> WHAT IS EXPECTED
Exactly as written, print the lines from the top of the listing through the line containing "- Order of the"; include no pictures.

+--

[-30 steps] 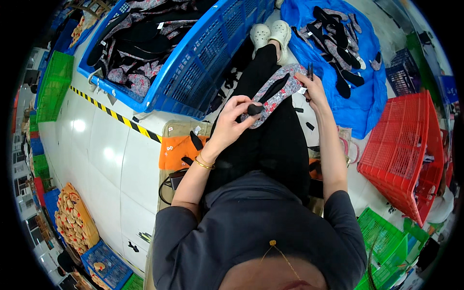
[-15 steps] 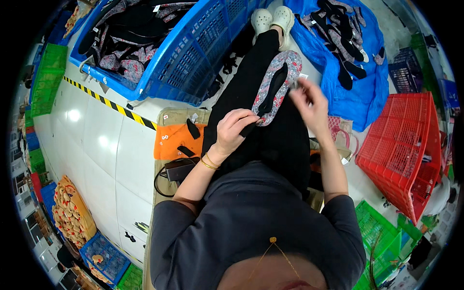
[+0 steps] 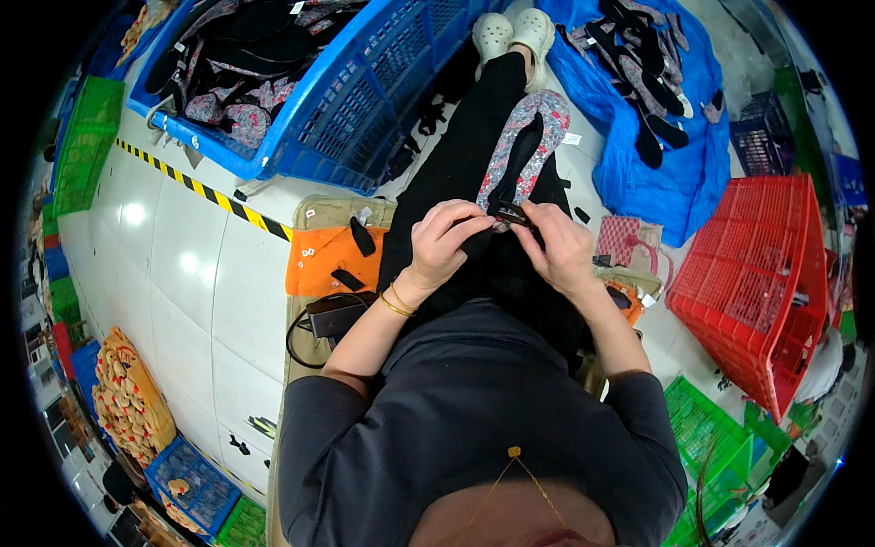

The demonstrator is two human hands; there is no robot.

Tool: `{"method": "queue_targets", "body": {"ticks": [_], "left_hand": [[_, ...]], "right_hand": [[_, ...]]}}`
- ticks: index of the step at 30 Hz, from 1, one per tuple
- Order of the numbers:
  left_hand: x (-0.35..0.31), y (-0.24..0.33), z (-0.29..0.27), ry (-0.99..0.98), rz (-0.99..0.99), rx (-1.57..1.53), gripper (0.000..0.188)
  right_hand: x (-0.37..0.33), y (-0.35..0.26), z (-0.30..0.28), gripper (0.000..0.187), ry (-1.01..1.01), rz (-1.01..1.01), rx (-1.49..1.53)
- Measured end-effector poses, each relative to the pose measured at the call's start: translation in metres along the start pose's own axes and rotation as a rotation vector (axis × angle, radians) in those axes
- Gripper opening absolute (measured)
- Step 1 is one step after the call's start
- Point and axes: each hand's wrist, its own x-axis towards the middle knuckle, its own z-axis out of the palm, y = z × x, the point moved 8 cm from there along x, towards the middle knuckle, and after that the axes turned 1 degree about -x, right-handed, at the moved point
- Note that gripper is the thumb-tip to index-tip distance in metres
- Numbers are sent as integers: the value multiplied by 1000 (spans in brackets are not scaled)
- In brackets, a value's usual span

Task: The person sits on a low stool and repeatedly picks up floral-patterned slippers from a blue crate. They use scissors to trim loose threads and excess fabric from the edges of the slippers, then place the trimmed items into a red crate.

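Fabric slipper (image 3: 550, 137), near end pinched tight in my left hand (image 3: 441, 241), I saw, and my right hand (image 3: 561, 246) gripped black snips (image 3: 512, 213)!

Both our arms reach fwd over our legs (image 3: 447, 173), elbows bent. Our L arm (image 3: 365, 342) slants up and to the R; our R arm (image 3: 622, 339) slants up and to the L, so our hands are near each other in the mid. Our L hand (image 3: 442, 244) is back-side up, w/ thumb & 1st finger pinched tight. Our R hand (image 3: 561, 244) is bent in too, thumb & 1st finger gripping, tips pointing at our L ones.
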Motion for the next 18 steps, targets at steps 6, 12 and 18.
{"method": "queue_targets", "body": {"ticks": [6,12,18], "left_hand": [[1,5,2,-11,14,5,23],[1,11,5,-35,33,27,24],[1,14,5,-32,61,46,23]], "right_hand": [[-4,-4,-4,33,-70,7,-33],[2,-13,-2,33,-57,-52,-101],[9,-20,-1,32,-134,-65,-148]]}}
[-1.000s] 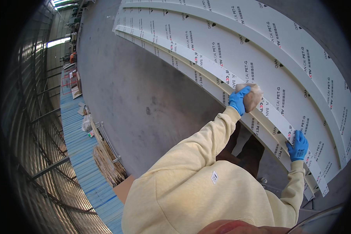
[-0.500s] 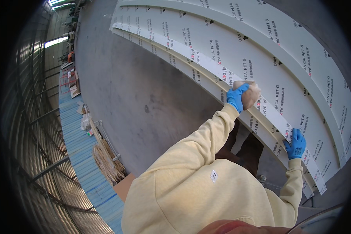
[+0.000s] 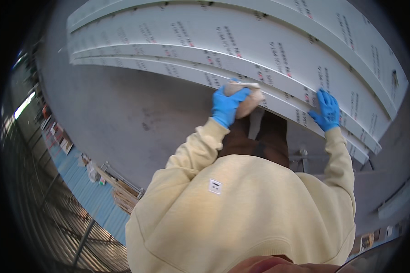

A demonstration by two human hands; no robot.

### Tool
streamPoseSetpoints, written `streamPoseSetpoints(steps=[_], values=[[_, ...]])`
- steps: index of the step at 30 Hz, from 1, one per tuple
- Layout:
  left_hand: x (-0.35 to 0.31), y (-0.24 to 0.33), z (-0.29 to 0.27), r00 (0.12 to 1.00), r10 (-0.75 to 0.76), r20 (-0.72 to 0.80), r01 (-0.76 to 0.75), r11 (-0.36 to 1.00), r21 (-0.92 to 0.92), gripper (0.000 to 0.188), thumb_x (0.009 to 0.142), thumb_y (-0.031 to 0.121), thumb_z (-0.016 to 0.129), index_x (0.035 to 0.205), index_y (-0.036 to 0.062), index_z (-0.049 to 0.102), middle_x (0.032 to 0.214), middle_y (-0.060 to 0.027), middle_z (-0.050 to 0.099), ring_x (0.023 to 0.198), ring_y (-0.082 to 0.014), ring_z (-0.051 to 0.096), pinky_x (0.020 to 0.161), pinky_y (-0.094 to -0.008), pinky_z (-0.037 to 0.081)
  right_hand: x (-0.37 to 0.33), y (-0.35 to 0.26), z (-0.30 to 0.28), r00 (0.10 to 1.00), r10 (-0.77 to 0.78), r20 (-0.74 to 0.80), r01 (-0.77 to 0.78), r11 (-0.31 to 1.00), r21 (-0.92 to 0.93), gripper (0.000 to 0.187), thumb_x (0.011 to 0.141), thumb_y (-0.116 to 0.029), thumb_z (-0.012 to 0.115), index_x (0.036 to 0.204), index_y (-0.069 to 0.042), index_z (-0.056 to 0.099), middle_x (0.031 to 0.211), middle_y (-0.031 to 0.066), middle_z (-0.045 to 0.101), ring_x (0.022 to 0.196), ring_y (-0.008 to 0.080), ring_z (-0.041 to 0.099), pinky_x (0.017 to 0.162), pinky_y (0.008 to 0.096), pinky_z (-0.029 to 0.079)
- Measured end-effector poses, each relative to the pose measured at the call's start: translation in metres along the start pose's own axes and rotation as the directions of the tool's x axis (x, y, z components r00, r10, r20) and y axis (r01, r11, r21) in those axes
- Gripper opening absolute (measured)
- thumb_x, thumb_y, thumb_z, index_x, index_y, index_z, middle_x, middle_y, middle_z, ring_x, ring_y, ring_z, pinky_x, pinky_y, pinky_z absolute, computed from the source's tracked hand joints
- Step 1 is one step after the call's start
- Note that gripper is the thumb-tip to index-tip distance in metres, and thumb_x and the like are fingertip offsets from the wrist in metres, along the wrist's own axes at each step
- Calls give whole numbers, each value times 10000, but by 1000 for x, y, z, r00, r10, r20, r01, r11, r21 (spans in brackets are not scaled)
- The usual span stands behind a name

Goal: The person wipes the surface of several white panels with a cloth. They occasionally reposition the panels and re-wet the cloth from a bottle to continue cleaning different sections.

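Observation:
My left hand [image 3: 224,107], in a blue glove, is closed around a bunched beige cloth [image 3: 249,105]. It is at the near edge of the long white panels, and the cloth hides part of that edge. My right hand [image 3: 326,111], gloved in blue too, rests on a long, narrow white strip [image 3: 278,78] with its fingers stretched out and the thumb apart. That strip lies lengthwise over a wide white board [image 3: 255,38] covered with printed film. A second narrow strip [image 3: 191,73] runs along the near side.
Another long raised strip [image 3: 321,43] crosses the board's far side. Grey floor [image 3: 123,109] extends to the left. Beyond it are a stack of thin wooden pieces [image 3: 124,196], a blue ribbed surface [image 3: 89,186] and a corrugated wall [image 3: 45,223]. A metal stand [image 3: 304,157] is below the panels.
The view has turned, so the panels now lie more level across it. My left hand has drawn the cloth back from the strip's top to the near edge. My right hand's fingers have straightened.

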State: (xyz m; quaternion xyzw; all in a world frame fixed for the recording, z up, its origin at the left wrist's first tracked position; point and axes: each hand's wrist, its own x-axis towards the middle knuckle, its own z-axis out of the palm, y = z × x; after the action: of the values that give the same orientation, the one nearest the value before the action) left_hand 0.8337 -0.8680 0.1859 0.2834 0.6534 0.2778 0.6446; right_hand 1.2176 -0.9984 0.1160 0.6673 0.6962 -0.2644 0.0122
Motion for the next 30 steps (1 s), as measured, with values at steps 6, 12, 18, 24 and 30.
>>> streamPoseSetpoints(steps=[6, 12, 18, 24, 30], values=[[67, 13, -26, 743, 479, 467, -642, 316, 698, 557, 621, 386, 966, 990, 25, 759, 1506, -200, 506, 1407, -394, 450, 1150, -500, 390, -12, -36, 8, 994, 65, -85, -70, 996, -57, 1149, 544, -607, 876, 1483, -76, 480, 1609, 253, 324, 1422, 463, 383, 1230, 554, 242], [99, 25, -6, 749, 3, 663, -662, -48, 748, 543, 643, 518, 877, 975, 96, 793, 1626, -140, 375, 1545, -395, 208, 1242, -582, 122, -18, -56, 1, 987, 146, 69, -145, 989, -17, 1188, 538, -608, 902, 1529, -139, 444, 1634, 276, 253, 1517, 457, 240, 1255, 582, 167], [93, 15, -5, 737, -60, 673, -674, -128, 727, 545, 662, 539, 835, 955, 81, 797, 1607, -157, 387, 1522, -388, 256, 1233, -602, 111, -35, -59, 28, 992, 126, 11, -125, 988, -90, 1073, 626, -458, 894, 1550, -184, 423, 1646, 288, 216, 1527, 468, 216, 1251, 594, 179], [87, 5, -2, 726, -10, 687, -684, -110, 721, 520, 621, 481, 875, 935, 75, 792, 1592, -166, 399, 1511, -384, 272, 1235, -598, 115, -37, -48, 45, 990, 69, -125, -82, 992, -97, 985, 680, -422, 861, 1541, -196, 440, 1613, 275, 294, 1472, 471, 320, 1233, 583, 236], [95, -3, -10, 742, 51, 668, -670, 53, 741, 615, 637, 504, 887, 984, 9, 771, 1565, -182, 428, 1499, -400, 295, 1262, -558, 107, -2, -59, -13, 991, 133, -18, -133, 991, -30, 885, 728, -491, 826, 1485, -164, 503, 1606, 208, 363, 1456, 396, 386, 1209, 540, 291]])
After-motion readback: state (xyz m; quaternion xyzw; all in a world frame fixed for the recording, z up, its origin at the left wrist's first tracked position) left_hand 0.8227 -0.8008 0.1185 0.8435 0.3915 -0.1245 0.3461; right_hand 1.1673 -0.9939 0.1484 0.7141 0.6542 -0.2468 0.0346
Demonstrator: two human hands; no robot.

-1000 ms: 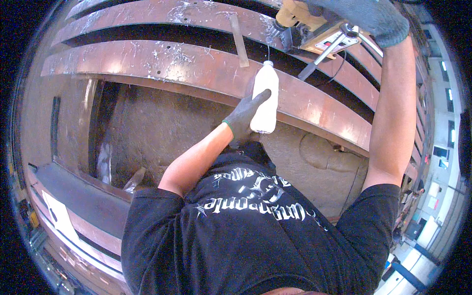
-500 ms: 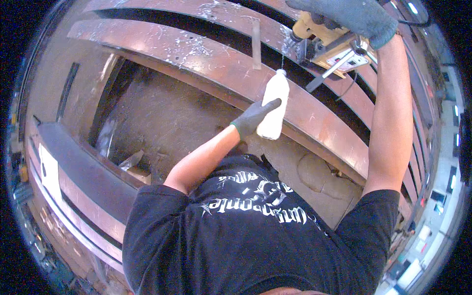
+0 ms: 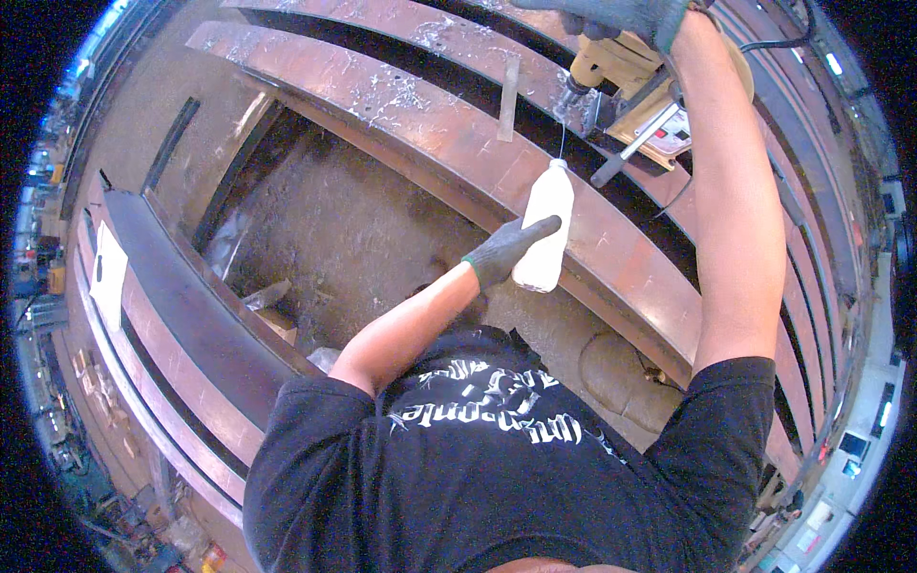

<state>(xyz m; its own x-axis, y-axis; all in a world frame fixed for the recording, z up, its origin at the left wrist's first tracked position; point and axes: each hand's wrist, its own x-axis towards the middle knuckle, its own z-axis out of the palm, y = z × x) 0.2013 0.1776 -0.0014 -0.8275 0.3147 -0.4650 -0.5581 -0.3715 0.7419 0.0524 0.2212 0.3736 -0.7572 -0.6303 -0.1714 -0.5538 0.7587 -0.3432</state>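
Holding the white bottle (image 3: 546, 229) as before, left grip (image 3: 504, 250) sits lower; right grip (image 3: 621, 17) stays clamped on drill (image 3: 621, 81).

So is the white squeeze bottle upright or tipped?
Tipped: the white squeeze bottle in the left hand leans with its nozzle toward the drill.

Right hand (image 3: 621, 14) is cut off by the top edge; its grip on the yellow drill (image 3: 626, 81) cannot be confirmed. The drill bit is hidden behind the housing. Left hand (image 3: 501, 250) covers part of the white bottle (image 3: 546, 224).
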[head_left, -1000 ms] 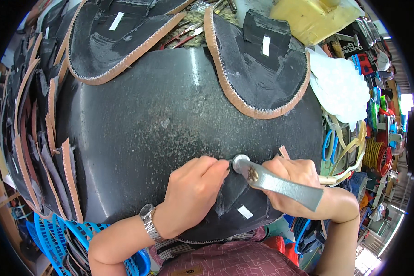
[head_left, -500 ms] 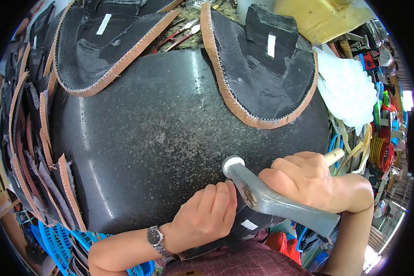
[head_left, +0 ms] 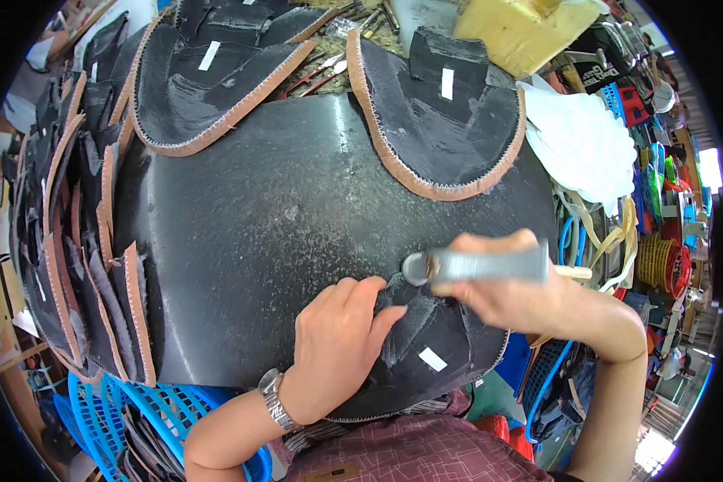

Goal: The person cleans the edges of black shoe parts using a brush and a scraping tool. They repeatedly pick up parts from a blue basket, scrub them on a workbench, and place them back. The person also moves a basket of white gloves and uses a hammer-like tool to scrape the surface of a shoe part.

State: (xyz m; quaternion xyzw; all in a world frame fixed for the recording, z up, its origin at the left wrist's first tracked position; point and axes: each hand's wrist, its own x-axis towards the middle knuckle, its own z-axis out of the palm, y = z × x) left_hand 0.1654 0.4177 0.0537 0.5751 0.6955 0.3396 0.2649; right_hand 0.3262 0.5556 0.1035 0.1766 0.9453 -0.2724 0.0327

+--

> WRITTEN SOLUTION
[-30 steps] 
[-15 steps] 
[+0 steps] 

The demonstrator is two human hands; there is no robot.

Tool: `{"method": "queue_targets", "body": {"ticks": [_], "left_hand": [[_, ...]], "right_hand": [[_, ...]]}}`
- ticks: index of the step at 30 Hz, from 1, one per tuple
- Order of the numbers:

The answer requires no additions.